1. It was a huge ego-trip to have the power to change records in GenBank. All of the changes I made to other people's sequences have been removed but the ones I made to my own sequences are still there. You can check out [M76613] to see an example of what an annotated sequence could have looked like. Note the references to "old-sequence," "conflict," "variation," and "unsure." These represent differences between the genomic sequence and our older error-prone cDNA sequences.

5 comments :

Anonymous said...

I'm not familiar with how the database works, but could they set up a comment section where any interested party could informally note potential problems? It wouldn't change the sequence in the database, but would alert others that it might be unreliable.

Anonymous said...

A directly related aspect is the way that these errors propagate through the database. Someone annotates a new gene in a newly sequenced organism, finds it to be most highly related to an existing one with a wrong annotation; and hey presto, you now have two wrong annotations.

Torbjörn Larsson said...

I assume some sort of higher data aggregation is used in other cases to push down the errors to a reasonable level, trying to include reports of unreliability and all that.

How does astronomers do? They have also huge (and perhaps incompatible) databases with automatic pattern recognition for stars, fixes for optical alignment and other data effects, et cetera. They would perhaps in general not be so much affected by errors due to huge statistics, but I'm fairly sure they also have situations where errors means a lot.

Anonymous said...

Don't forget all the analysis that relies on annotations - e.g., gene ontology (GO) enrichment analysis of gene expression data.

What we need are means of keeping track of the precise source and procedures used to arrive at the annotations, and systematic and periodic checking of annotations for consistency against other sources of information, and means for automatically propagating corrections through the dependency chain.

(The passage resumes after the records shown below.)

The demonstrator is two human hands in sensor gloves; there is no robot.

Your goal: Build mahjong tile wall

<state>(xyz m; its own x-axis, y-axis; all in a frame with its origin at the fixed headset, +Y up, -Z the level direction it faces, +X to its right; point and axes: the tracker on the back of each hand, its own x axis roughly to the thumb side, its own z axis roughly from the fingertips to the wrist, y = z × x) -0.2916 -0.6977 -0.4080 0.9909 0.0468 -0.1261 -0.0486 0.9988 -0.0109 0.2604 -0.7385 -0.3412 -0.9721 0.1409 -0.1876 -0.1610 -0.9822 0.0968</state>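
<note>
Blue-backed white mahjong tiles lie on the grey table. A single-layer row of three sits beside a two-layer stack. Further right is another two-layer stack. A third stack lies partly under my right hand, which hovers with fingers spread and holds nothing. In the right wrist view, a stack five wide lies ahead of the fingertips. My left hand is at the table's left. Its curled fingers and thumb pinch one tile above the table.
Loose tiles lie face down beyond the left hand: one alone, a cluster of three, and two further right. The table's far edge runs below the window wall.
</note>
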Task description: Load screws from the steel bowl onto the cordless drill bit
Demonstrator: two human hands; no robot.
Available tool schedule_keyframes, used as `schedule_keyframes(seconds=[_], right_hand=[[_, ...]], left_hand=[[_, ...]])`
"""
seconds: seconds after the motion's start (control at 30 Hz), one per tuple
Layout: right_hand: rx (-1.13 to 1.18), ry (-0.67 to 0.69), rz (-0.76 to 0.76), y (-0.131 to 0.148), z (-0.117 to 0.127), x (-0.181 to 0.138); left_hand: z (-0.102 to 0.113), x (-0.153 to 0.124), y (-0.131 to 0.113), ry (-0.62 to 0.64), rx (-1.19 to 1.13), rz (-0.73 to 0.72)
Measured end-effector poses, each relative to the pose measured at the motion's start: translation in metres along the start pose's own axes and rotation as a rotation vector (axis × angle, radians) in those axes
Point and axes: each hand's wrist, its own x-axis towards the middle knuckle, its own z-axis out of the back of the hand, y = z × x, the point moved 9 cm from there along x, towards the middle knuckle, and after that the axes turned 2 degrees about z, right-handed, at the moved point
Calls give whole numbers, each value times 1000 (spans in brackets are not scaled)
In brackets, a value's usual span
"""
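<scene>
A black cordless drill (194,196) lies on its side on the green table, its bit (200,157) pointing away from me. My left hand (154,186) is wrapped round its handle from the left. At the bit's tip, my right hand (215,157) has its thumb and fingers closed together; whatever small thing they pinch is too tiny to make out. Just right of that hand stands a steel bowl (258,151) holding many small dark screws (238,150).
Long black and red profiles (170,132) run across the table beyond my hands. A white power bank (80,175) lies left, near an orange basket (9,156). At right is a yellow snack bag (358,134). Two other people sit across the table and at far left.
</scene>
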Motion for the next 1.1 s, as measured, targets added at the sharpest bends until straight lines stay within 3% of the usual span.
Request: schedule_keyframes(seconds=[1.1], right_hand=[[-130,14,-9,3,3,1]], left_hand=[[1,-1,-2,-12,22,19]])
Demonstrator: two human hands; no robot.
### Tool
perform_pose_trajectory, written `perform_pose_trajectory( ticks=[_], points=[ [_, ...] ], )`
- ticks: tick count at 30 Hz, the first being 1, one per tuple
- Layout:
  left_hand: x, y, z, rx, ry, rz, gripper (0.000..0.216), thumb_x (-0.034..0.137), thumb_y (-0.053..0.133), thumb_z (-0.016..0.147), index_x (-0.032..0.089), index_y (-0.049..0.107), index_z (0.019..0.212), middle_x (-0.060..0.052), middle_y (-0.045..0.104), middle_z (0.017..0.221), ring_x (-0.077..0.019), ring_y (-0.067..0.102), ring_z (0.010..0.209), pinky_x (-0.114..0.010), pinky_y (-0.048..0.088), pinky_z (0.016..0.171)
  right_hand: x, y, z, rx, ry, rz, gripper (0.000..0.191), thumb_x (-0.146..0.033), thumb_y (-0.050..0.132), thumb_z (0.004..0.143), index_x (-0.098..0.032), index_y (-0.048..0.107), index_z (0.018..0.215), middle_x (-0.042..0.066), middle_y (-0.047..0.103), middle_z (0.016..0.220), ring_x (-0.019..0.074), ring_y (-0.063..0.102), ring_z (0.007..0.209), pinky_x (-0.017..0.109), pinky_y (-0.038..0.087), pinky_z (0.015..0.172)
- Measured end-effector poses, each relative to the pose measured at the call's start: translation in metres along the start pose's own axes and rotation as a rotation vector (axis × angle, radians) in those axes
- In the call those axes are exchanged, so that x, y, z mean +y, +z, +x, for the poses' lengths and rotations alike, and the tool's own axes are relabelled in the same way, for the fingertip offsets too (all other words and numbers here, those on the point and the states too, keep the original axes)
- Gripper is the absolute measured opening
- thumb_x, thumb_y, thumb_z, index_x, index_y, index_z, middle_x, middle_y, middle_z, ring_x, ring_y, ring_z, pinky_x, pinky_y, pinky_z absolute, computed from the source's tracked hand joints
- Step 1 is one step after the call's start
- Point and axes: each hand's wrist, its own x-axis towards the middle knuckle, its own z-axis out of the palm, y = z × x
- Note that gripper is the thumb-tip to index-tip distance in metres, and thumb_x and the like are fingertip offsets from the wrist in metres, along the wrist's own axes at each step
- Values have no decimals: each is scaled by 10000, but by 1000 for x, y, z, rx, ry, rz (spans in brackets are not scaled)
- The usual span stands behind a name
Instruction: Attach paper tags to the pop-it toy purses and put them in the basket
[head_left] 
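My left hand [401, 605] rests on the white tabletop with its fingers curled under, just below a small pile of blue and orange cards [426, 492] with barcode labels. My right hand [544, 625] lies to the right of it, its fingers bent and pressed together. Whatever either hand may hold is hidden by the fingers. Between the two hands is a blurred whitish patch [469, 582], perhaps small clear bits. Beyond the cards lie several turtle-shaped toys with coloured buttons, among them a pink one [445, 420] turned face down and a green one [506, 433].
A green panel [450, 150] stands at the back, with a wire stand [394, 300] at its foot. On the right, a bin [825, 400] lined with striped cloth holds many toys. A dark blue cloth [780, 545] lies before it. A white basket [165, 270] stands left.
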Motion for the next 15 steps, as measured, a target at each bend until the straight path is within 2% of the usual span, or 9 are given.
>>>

I have not seen too many papers on detecting and correcting annotation errors. But I vaguely remember reading an article by Andorf et al. that appeared in BMC Bioinformatics in 2007 that described - if my memory serves me right - systematic errors that they found in a family of mouse gene annotations that had propagated to rat gene annotations.

Anonymous said...

GenBank is designed to be a database of primary sequence data. RefSeq is an annotated and curated database for model organisms with DNA, mRNA and protein sequences derived from Genbank. It is analogous to a "review article" vs. GenBank is the primary literature (See http://www.ncbi.nlm.nih.gov/books/bv.fcgi?rid=handbook.section.GenBank_ASM).
RefSeq works great as a souce for sequences...as long as your organism is part the database.